Remembering our Engagement

All the memories that are making this the most special time of my life.

The modern name change

on March 29, 2012

A couple of weeks ago, we went out to celebrate setting the wedding date for August 29th. I am smiling now thinking about the 3 champagne cocktails each, making toast after toast to I-cant-remember-what. Before diving into all the wedding planning, we took that moment to just dream. To talk about the fun stuff. Whoa… we will be living together. Should we get a 1BR or 2BR? Whoa… we’re going to get to have this big party just for us! Whoa… name change!

I think it is the sweetest thing in the world that you said I didn’t have to change my name if I didn’t want to, and when I said “of course I will be taking your name,” you smiled from ear to ear.
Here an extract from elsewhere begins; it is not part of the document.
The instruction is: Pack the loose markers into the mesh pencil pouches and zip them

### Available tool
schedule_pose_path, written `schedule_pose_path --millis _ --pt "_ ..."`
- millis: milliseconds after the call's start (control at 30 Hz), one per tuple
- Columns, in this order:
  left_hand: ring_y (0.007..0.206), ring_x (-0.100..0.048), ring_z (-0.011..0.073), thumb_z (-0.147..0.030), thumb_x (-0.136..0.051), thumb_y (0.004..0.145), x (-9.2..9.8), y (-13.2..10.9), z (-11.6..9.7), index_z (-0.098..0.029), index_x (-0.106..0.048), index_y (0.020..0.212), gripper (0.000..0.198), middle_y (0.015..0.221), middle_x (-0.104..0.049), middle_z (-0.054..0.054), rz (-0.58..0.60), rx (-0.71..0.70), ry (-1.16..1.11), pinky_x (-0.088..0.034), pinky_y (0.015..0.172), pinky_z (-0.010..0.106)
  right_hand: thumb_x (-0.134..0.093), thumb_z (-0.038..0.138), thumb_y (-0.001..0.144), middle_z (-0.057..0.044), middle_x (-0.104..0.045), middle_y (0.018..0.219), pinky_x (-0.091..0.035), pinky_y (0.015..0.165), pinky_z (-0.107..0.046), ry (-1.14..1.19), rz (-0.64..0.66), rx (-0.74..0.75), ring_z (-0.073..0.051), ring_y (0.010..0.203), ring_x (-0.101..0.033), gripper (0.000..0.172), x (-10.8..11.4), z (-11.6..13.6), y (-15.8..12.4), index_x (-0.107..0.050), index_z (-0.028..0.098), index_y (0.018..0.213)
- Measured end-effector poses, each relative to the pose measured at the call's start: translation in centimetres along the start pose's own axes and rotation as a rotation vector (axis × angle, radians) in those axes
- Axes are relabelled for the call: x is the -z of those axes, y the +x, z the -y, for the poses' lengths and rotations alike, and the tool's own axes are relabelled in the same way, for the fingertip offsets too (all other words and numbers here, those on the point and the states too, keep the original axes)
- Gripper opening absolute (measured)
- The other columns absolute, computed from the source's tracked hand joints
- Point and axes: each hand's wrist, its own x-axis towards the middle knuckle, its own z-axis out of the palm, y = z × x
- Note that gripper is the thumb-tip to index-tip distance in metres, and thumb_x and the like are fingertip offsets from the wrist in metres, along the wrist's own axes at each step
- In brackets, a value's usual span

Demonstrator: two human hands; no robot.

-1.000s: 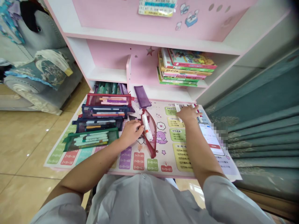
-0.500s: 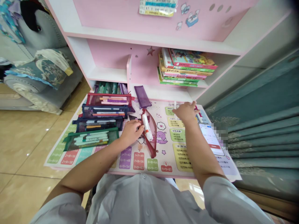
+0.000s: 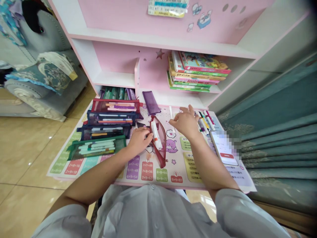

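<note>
My left hand [image 3: 139, 141] is at the left edge of an unzipped dark red mesh pencil case [image 3: 162, 158], its thumb and fingers pinching that side. Inside the case lie white markers [image 3: 156, 134] with orange-red marks. To the right, my right hand [image 3: 185, 123] is over the desk mat, thumb and index finger closed on a slim white marker [image 3: 170, 113]; its other fingers are spread. Beyond that hand, several loose markers [image 3: 204, 122] with coloured caps lie side by side, partly covered by the fingers.
Filled mesh pencil cases [image 3: 106, 129] line the mat's left side. A flat purple case [image 3: 151, 103] lies behind the red one. A phone [image 3: 224, 148] rests at the right. Stacked books [image 3: 198, 71] stand on the pink shelf; more cases [image 3: 117, 93] fill a low cubby.
My right hand has moved left from the loose markers toward the red case, carrying the white marker. More of the loose markers show now. My left hand and the case have stayed put.
</note>
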Motion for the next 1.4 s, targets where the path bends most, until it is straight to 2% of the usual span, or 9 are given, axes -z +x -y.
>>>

Yeah, that’s right, you get to put your name on it. 🙂 And then we actually sat there on my dinky windows phone and looked up available gmail addresses.

I’ve gone back and forth a lot over time about this one, and here is where I came out. Changing my gmail address is, in many ways, much more personal to me than changing my name. I’m not sure if it is for that reason, or for the inconvenience of switching over, that even the women I know that have change their names have kept their gmail addresses. And I do understand it. My entire post-high school data trail sits on there, with of course some major edits and cleanouts. More importantly, the evolution of our relationship is chronicled in the pages and pages of chats and email threads full of flirtations, revelations, declarations, and yes, some frustrations, irritations, and indignations. Can I really just start over?
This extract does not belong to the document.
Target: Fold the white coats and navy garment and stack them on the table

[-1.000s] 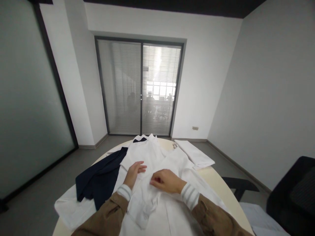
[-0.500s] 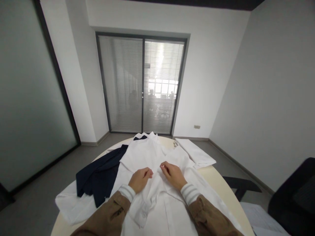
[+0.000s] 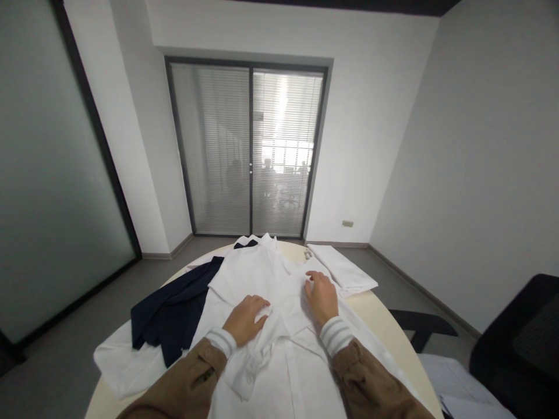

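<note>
A white shirt (image 3: 266,273) lies spread on a round cream table (image 3: 384,317), its collar at the far side. My left hand (image 3: 247,317) rests flat on the middle of the shirt, fingers together and stretched forward. Farther up and to the right, my right hand (image 3: 322,297) lies on the shirt with its fingers slightly curled on the fabric. Neither hand holds anything that I can see.
A dark navy garment (image 3: 174,311) lies left of the shirt, over more white cloth (image 3: 117,364). A folded white piece (image 3: 345,270) sits at the table's far right. A black chair (image 3: 519,343) stands at the right. A glass door with blinds (image 3: 248,151) is ahead.
My right hand let go of the pinched fabric and slid forward and right across the shirt. My left hand stayed near the middle, now flattened.
</note>
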Motion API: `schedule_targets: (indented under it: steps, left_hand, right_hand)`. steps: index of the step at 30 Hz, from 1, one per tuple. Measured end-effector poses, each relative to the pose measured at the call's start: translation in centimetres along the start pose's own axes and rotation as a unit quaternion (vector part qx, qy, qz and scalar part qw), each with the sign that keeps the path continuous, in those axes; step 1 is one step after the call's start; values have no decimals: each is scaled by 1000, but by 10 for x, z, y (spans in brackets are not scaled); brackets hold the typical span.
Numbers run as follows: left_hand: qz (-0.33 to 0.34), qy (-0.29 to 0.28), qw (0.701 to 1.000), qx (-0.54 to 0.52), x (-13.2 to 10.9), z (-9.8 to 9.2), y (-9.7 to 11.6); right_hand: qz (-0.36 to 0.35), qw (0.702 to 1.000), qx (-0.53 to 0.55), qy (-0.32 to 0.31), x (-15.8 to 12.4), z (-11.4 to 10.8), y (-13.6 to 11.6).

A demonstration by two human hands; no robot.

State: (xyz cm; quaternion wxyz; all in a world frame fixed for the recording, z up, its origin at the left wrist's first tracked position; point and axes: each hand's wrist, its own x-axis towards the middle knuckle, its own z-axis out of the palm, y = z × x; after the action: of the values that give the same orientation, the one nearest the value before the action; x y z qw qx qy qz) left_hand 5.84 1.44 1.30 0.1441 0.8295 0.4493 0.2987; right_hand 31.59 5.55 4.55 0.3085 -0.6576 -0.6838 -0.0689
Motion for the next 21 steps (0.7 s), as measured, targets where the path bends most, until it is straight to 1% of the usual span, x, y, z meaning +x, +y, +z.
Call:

But it is a truly modern way of thinking to say that a new gmail address implies “starting over”. For thousands of years, two people have begun a life together without an archive of the minutes of every conversation they’ve ever had. The human brain and physical space constraints have always worked together to force a prioritization of what stays, and what goes, in ones mind and in ones file cabinet, based on the usefulness or meaningfulness of that information in the future. Now all things are treated equally in my inbox. A GB of space is a GB of space, whether comprised of our musings late at night or 20 amazon.com confirmation emails. I’m not saying this is good or bad, but it certainly has implications on the way we view our personal history.

But that is only if you equate data with memory. We have seen over and over that the facts of what happened in our lives aren’t nearly as important as the story we tell ourselves about them. Research shows that two people who go through similar experiences – war, for example – have very different long-term outcomes (health, happiness, etc.) based on the way they view those events, and not necessarily the events themselves. This is why our minds are so capable of healing us and reminding us what makes us happy.

While I am completely ready to trust in our memories, I then realized that really, by having all this data, the same forcing function plays out in what you choose to go back to. For example, I have never dipped back into the archive to look at those NY times updates, but I have gone back to re-read the conversations from our early days and reminisce. I recognize there is some danger in that, the potential to warp perspective, but only as much as choosing which books to pull off the shelf and flip through can. The overabundance of equally accessible information creates the same flat surface of history on which the brain and memory can act, as having none of that information at all.

I was happy to learn that you can actually merge gmail accounts now. I can create an account where I have my entire history, plus send emails only from my new address. To me, this is beautiful. This is a modern way of letting life take its course, building your new life seamlessly out of the past, and moving forward together.

So there we were at Pops drinking champagne, searching for gmail addresses. Yep, there was one with my first name and middle initial, and your last name! In typical style, my phone cut out, so I reserved the gmail address the next day and sent you an inaugural email.

Well I hadn’t signed back in until today, and now I see your reply from then:


Awwwwwwwwwwwwwww

I love this so much,

Not as cool as your [college email] though…

(JKJKJKJKJKJKJKJKKJMWA)

As much of a goofball as you are, this email made it all worth it. I love that you’re excited about it all, because I am too. Someone told me the other day that the moment it all hits is when someone to call you Mrs. ____. I don’t doubt that at all, and I can’t wait. I’m looking forward to continuing our story.